PROBLEM: Without including any pictures, reproduce the full listing exactly.

▽

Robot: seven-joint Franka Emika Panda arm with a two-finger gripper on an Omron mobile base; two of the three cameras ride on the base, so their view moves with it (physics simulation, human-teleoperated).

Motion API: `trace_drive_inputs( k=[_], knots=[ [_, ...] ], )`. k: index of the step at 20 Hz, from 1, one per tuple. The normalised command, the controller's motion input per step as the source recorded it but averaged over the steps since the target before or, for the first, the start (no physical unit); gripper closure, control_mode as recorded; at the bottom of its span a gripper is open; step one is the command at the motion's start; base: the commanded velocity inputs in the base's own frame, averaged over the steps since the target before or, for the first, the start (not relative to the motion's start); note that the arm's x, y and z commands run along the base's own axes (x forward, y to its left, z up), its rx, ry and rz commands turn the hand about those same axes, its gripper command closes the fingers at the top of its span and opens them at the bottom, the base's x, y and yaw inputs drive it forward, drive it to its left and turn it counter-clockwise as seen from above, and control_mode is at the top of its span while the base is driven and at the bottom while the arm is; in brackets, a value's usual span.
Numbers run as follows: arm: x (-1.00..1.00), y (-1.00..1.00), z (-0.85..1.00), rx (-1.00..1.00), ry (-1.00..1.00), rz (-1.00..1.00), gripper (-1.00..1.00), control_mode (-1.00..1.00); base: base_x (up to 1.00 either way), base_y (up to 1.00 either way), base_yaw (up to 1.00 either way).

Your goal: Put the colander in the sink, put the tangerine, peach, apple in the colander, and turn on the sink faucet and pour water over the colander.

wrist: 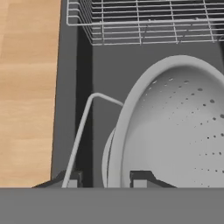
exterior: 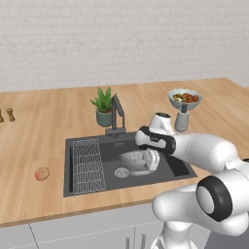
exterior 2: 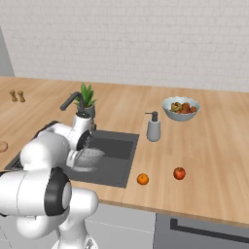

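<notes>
The whitish perforated colander [wrist: 175, 127] hangs tilted inside the dark grey sink [exterior: 107, 146], over its floor near the steel drain [exterior: 121, 172]. My gripper [wrist: 107, 179] is shut on the colander's rim, beside its wire handle [wrist: 81, 135]. From the bases, the colander [exterior: 135, 159] [exterior 2: 90, 158] sits just under my hand, with the gripper [exterior: 152, 159] reaching down into the basin. The peach [exterior: 42, 173] lies on the counter left of the sink. The tangerine [exterior 2: 142, 179] and the red apple [exterior 2: 179, 173] lie on the counter right of it. The dark faucet [exterior: 116, 114] stands behind the basin.
A wire rack [exterior: 87, 165] fills the sink's left side. A potted plant [exterior: 103, 107] stands by the faucet. A soap dispenser [exterior 2: 153, 127] and a bowl of mixed fruit [exterior 2: 180, 108] sit behind the sink's right. Two small shakers [exterior 2: 17, 96] stand far left.
</notes>
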Motion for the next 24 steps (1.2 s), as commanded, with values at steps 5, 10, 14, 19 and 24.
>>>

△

RESULT:
Robot: seven-joint Franka Emika Panda arm with a two-finger gripper on an Omron mobile base; two of the three cameras ride on the base, so their view moves with it (physics simulation, human-teleoperated).

Motion API: `trace_drive_inputs( k=[_], knots=[ [_, ...] ], )`. k: index of the step at 20 Hz, from 1, one per tuple. The normalised command, the controller's motion input per step as the source recorded it but averaged over the steps since the target before or, for the first, the start (no physical unit); gripper closure, control_mode as recorded; at the bottom of its span a gripper is open; step one is the command at the motion's start; base: the commanded velocity inputs in the base's own frame, averaged over the steps since the target before or, for the first, the start (not relative to the motion's start); note that the arm's x, y and z commands run along the base's own axes (x forward, y to its left, z up), its rx, ry and rz commands turn the hand about those same axes, its gripper command closes the fingers at the top of its span and opens them at the bottom, the base's x, y and yaw inputs drive it forward, drive it to its left and turn it counter-clockwise as seen from above, and control_mode is at the top of its span while the base is driven and at the bottom while the arm is; in brackets, a value's usual span.
Numbers run as follows: arm: x (-1.00..1.00), y (-1.00..1.00), z (-0.85..1.00), rx (-1.00..1.00), ry (-1.00..1.00), rz (-1.00..1.00), gripper (-1.00..1.00), control_mode (-1.00..1.00); base: base_x (up to 1.00 either way), base_y (up to 1.00 either way), base_yaw (up to 1.00 either way).

Your goal: Put the colander in the sink, put the tangerine, peach, apple in the colander, and turn on the sink faucet and pour water over the colander.

wrist: 
exterior: 
exterior 2: 

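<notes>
The whitish perforated colander [wrist: 175, 127] hangs tilted inside the dark grey sink [exterior: 107, 146], over its floor near the steel drain [exterior: 121, 172]. My gripper [wrist: 107, 179] is shut on the colander's rim, beside its wire handle [wrist: 81, 135]. From the bases, the colander [exterior: 135, 159] [exterior 2: 90, 158] sits just under my hand, with the gripper [exterior: 152, 159] reaching down into the basin. The peach [exterior: 42, 173] lies on the counter left of the sink. The tangerine [exterior 2: 142, 179] and the red apple [exterior 2: 179, 173] lie on the counter right of it. The dark faucet [exterior: 116, 114] stands behind the basin.
A wire rack [exterior: 87, 165] fills the sink's left side. A potted plant [exterior: 103, 107] stands by the faucet. A soap dispenser [exterior 2: 153, 127] and a bowl of mixed fruit [exterior 2: 180, 108] sit behind the sink's right. Two small shakers [exterior 2: 17, 96] stand far left.
</notes>
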Motion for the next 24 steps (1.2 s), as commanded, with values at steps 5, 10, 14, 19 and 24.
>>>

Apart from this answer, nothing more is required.